“You see,” said the barman, and his face seemed to wobble evilly in front of Ford’s, “I have a reputation to think of. You see that, don’t you?”

This is it, thought Ford. There was nothing else for it. He had obeyed the rules, he had made a bona fide attempt to pay his bill, it had been rejected. He was now in danger of his life.

“Well,” he said quietly, “if it’s your reputation…”

With a sudden flash of speed he opened his satchel and slapped down on the bar top his copy of The Hitchhiker’s Guide to the Galaxy and the official card which said that he was a field researcher for the Guide and absolutely not allowed to do what he was now doing.

“Want a write-up?”

The barman’s face stopped in mid-wobble. The bird’s talons stopped in mid-furrow. The hand slowly released its grip.

“That,” said the barman in a barely audible whisper, from between dry lips, “will do nicely, sir.”

Chapter 5

The Hitchhiker’s Guide to the Galaxy is a powerful organ. Indeed, its influence is so prodigious that strict rules have had to be drawn up by its editorial staff to prevent its misuse. So none of its field researchers are allowed to accept any kind of services, discounts or preferential treatment of any kind in return for editorial favours unless:

a) they have made a bona fide attempt to pay for a service in the normal way;

b) their lives would be otherwise in danger;

c) they really want to.

Since invoking the third rule always involved giving the editor a cut, Ford always preferred to muck about with the first two.

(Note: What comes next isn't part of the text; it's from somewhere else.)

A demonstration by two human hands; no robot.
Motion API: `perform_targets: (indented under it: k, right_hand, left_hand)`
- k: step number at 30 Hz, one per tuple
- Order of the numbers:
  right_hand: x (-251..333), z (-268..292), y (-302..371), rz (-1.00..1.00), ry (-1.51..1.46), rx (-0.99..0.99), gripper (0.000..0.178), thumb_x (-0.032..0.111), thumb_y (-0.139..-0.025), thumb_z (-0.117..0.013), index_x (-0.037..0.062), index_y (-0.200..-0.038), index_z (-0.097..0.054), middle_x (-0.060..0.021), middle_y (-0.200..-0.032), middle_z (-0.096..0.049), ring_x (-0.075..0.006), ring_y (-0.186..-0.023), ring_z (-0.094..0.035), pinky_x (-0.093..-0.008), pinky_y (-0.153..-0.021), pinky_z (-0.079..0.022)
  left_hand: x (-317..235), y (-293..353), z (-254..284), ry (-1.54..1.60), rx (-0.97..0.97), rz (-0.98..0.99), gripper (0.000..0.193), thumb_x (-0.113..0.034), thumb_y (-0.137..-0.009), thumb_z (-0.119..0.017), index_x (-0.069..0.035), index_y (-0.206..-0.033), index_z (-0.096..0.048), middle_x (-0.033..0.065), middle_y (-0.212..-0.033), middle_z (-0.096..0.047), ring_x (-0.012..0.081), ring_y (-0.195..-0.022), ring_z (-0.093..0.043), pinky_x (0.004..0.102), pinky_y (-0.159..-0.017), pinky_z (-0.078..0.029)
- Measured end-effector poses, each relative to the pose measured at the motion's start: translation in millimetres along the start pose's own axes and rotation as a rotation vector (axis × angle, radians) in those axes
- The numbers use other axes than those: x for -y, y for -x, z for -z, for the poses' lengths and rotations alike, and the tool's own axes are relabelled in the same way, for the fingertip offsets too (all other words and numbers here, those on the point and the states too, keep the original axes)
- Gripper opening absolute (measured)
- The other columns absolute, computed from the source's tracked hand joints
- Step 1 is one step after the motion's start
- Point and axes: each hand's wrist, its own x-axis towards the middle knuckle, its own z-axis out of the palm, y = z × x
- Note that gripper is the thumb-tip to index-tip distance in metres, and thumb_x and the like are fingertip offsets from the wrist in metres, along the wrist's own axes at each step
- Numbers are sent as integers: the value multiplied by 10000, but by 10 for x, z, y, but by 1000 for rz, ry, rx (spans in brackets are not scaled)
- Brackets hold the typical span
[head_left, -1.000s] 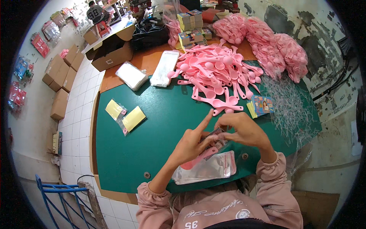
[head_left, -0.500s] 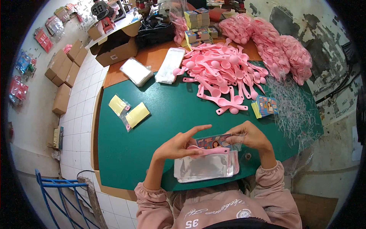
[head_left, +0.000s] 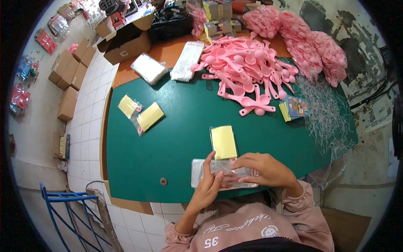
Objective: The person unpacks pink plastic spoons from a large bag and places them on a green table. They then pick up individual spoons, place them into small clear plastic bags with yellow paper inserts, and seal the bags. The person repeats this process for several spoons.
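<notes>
A clear plastic bag with a yellow-backed card (head_left: pixel 223 143) lies flat in front of me. One pink end of a spoon (head_left: pixel 233 160) shows at its near edge. Beneath my hands is a stack of clear plastic bags (head_left: pixel 196 173) at the table's front edge. My left hand (head_left: pixel 208 185) is open, index finger stretched up to the card packet's near left corner, thumb apart. My right hand (head_left: pixel 268 170) curls its fingers and thumb on the loose clear end of the packet's bag. Glare on the plastic partly hides the fingertips' contact.
A heap of pink spoons (head_left: pixel 247 67) covers the far middle. Printed cards (head_left: pixel 297 107) and clear plastic strips (head_left: pixel 325 113) lie right. Two finished-looking card packets (head_left: pixel 150 116) lie left. Bag stacks (head_left: pixel 187 61), an open carton (head_left: pixel 126 46) and bagged spoons (head_left: pixel 300 46) stand farther back.
The spoon and printed card, earlier held above the bag stack, are now in a bag lying yellow side up, farther forward. Both hands have shifted to its near end; my left hand moved lower.
</notes>
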Motion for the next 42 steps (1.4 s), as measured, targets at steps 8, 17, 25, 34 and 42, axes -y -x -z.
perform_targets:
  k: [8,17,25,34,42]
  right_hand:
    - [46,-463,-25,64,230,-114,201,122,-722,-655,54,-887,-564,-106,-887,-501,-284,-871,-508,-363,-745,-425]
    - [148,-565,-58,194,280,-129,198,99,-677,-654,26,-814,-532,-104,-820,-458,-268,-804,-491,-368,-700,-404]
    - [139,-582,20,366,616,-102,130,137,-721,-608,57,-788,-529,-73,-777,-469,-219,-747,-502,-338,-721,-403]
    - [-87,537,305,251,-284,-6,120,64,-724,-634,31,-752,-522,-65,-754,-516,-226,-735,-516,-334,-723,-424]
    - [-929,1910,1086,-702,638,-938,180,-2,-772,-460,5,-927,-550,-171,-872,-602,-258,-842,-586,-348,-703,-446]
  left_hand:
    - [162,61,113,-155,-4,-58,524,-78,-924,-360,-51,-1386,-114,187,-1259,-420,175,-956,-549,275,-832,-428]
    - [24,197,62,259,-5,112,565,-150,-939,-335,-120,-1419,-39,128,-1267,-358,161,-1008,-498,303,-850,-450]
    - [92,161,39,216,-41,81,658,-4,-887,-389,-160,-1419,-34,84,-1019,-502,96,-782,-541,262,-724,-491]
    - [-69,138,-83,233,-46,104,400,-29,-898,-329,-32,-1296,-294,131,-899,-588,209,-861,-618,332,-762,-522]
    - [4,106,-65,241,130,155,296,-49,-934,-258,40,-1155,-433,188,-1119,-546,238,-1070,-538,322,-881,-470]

He stepped out along the street, walking briskly.

The air was stifling, but he liked it because it was stifling city air, full of excitingly unpleasant smells, dangerous music and the sound of warring police tribes.

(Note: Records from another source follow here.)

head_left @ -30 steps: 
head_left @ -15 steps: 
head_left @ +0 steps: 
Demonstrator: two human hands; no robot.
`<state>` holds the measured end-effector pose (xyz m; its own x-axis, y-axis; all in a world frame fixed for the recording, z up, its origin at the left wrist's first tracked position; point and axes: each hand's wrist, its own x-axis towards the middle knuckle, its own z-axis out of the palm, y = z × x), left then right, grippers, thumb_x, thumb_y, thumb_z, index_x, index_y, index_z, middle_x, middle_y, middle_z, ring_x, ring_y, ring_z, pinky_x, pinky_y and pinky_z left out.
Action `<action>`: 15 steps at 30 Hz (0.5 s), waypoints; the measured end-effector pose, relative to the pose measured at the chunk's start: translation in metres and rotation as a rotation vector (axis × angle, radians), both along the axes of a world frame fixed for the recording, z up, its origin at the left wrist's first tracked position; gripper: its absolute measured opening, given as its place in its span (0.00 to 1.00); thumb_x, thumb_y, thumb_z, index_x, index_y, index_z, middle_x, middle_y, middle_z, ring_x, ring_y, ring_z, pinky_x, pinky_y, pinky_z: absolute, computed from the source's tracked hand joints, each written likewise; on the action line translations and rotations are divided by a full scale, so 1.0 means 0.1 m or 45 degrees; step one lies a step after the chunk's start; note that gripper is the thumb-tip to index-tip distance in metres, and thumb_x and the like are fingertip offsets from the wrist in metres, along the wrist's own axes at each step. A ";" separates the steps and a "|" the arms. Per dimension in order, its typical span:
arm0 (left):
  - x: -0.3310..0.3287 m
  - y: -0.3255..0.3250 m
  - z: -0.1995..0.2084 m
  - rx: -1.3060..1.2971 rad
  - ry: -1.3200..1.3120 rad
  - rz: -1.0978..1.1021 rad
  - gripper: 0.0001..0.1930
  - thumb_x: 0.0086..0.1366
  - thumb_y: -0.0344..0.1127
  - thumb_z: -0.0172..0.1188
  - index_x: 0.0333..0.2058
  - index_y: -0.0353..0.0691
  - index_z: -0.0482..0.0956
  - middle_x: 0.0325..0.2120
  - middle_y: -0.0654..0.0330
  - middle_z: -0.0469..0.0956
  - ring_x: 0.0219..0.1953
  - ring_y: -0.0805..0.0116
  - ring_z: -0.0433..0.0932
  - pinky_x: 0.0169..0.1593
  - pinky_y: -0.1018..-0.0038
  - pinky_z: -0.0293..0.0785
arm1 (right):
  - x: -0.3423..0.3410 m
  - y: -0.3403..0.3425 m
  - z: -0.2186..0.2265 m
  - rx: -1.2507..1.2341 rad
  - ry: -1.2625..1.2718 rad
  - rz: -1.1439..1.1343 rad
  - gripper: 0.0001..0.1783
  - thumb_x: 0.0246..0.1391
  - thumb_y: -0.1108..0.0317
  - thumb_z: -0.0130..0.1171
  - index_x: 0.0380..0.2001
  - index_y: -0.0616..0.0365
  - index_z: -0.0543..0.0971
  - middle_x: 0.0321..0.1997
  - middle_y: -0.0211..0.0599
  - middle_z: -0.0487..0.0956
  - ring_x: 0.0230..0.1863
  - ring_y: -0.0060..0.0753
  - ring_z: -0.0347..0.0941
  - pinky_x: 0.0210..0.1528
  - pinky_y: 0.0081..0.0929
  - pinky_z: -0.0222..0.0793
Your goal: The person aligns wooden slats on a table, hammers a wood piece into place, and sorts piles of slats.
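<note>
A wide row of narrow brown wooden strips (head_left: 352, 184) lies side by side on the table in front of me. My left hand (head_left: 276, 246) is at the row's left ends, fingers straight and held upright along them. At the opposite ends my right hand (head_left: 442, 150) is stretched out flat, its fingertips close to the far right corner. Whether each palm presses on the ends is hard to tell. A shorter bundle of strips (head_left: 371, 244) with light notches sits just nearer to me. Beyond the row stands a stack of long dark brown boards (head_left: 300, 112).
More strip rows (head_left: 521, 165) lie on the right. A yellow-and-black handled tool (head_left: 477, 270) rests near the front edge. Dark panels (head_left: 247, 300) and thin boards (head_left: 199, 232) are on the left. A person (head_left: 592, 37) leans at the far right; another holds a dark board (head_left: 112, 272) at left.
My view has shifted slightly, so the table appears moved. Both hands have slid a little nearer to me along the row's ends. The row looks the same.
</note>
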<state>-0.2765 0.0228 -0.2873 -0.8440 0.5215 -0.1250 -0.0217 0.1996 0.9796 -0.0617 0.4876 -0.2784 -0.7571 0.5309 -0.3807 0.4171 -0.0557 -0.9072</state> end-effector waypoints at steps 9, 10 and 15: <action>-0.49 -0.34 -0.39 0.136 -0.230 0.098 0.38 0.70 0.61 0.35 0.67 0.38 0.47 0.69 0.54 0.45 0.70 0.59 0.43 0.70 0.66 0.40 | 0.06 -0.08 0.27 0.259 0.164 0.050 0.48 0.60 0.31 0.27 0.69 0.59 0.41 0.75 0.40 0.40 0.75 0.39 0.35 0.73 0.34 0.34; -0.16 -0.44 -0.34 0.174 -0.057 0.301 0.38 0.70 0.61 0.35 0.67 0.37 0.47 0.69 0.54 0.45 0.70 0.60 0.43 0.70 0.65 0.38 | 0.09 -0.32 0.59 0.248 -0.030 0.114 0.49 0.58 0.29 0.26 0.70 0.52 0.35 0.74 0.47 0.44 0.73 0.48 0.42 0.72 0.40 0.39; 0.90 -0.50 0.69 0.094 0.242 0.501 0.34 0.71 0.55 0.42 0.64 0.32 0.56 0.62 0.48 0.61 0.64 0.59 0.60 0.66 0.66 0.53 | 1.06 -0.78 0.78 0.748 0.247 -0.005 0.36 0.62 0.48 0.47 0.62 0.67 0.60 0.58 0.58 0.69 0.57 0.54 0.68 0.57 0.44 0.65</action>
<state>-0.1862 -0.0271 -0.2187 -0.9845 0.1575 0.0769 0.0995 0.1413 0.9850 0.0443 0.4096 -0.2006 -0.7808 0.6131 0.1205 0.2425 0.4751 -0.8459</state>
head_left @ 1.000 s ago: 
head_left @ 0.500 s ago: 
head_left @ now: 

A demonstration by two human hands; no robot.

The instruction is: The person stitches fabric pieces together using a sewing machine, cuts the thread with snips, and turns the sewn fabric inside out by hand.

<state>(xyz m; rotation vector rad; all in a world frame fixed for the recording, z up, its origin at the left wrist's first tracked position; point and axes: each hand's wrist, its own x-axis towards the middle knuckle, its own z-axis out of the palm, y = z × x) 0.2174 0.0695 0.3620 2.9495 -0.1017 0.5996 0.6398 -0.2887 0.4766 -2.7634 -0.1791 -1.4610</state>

He carried his satchel with an easy swaying motion so that he could get a good swing at anybody who tried to take it from him without asking. It contained everything he owned, which at the moment wasn’t much.

A limousine careered down the street, dodging between the piles of burning garbage, and frightening an old pack animal which lurched, screeching, out of its way, stumbled against the window of a herbal remedies shop, set off a wailing alarm, blundered off down the street, and then pretended to fall down the steps of a small pasta restaurant where it knew it would get photographed and fed.

Ford was walking north. He thought he was probably on his way to the spaceport, but he had thought that before. He knew he was going through that part of the city where people’s plans often changed quite abruptly.

“Do you want to have a good time?” said a voice from a doorway.

“As far as I can tell,” said Ford, “I’m having one. Thanks.”

“Are you rich?” said another.

This made Ford laugh.

He turned and opened his arms in a wide gesture. “Do I look rich?” he said.

“Don’t know,” said the girl. “Maybe, maybe not. Maybe you’ll get rich. I have a very special service for rich people…”

“Oh yes?” said Ford, intrigued but careful. “And what’s that?”

“I tell them it’s OK to be rich.”

Gunfire erupted from a window high above them, but it was only a bass player getting shot for playing the wrong riff three times in a row, and bass players are two a penny in Han Dold City.

Ford stopped and peered into the dark doorway.

“You what?” he said.

The girl laughed and stepped forward a little out of the shadow. She was tall, and had that kind of self-possessed shyness which is a great trick if you can do it.

“It’s my big number,” she said. “I have a Master’s degree in Social Economics and can be very convincing. People love it. Especially in this city.”

“Goosnargh,” said Ford Prefect, which was a special Betelgeusian word he used when he knew he should say something but didn’t know what it should be.

He sat on a step, took from his satchel a bottle of that Ol’ Janx Spirit and a towel. He opened the bottle and wiped the top of it with the towel, which had the opposite effect to the one intended, in that the Ol’ Janx Spirit instantly killed off millions of the germs which had been slowly building up quite a complex and enlightened civilization on the smellier patches of the towel.

“Want some?” he said, after he’d had a swig himself.

She shrugged and took the proffered bottle.

They sat for a while, peacefully listening to the clamour of burglar alarms in the next block.

“As it happens, I’m owed a lot of money,” said Ford, “so if I ever get hold of it, can I come and see you then maybe?”

“Sure, I’ll be here,” said the girl. “So how much is a lot?”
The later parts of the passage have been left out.